Reproduce every line of the listing below exactly.
** Source data follows **
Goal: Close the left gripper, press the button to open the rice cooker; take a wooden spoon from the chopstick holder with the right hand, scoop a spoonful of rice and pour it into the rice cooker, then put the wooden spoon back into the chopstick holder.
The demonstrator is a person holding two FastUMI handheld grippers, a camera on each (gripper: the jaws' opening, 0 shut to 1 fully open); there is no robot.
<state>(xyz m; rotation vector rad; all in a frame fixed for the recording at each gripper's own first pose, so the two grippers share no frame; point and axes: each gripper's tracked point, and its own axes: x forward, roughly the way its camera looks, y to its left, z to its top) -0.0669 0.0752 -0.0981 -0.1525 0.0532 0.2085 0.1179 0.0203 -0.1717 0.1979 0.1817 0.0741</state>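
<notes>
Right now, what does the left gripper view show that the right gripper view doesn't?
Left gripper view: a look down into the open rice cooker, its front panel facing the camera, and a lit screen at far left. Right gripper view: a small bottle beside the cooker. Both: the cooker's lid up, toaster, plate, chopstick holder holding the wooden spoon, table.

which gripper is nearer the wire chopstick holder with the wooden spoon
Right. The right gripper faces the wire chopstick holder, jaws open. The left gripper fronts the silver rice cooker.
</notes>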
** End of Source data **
### Result for this task
Goal: Close the left gripper, press the button to open the rice cooker; take a wooden spoon from the chopstick holder with the right hand, scoop a spoonful of rice and pour it into the rice cooker, then put the wooden spoon back into the chopstick holder.
The demonstrator is a person holding two FastUMI handheld grippers, a camera on each (gripper: the jaws' opening, 0 shut to 1 fully open); there is no robot.
<state>(xyz m; rotation vector rad; all in a frame fixed for the recording at each gripper's own first pose, so the two grippers share no frame; point and axes: each gripper's tracked point, and its own axes: x forward, roughly the way its camera looks, y to its left, z to its top) -0.0669 0.0752 -0.0981 -0.1525 0.0532 0.2085 0.1179 0.0203 -0.1717 0.1979 0.1817 0.0741</state>
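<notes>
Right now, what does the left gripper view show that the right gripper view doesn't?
Left gripper view: a look down into the open rice cooker, its front panel facing the camera, and a lit screen at far left. Right gripper view: a small bottle beside the cooker. Both: the cooker's lid up, toaster, plate, chopstick holder holding the wooden spoon, table.

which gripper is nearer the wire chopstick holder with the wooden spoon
Right. The right gripper faces the wire chopstick holder, jaws open. The left gripper fronts the silver rice cooker.
</notes>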

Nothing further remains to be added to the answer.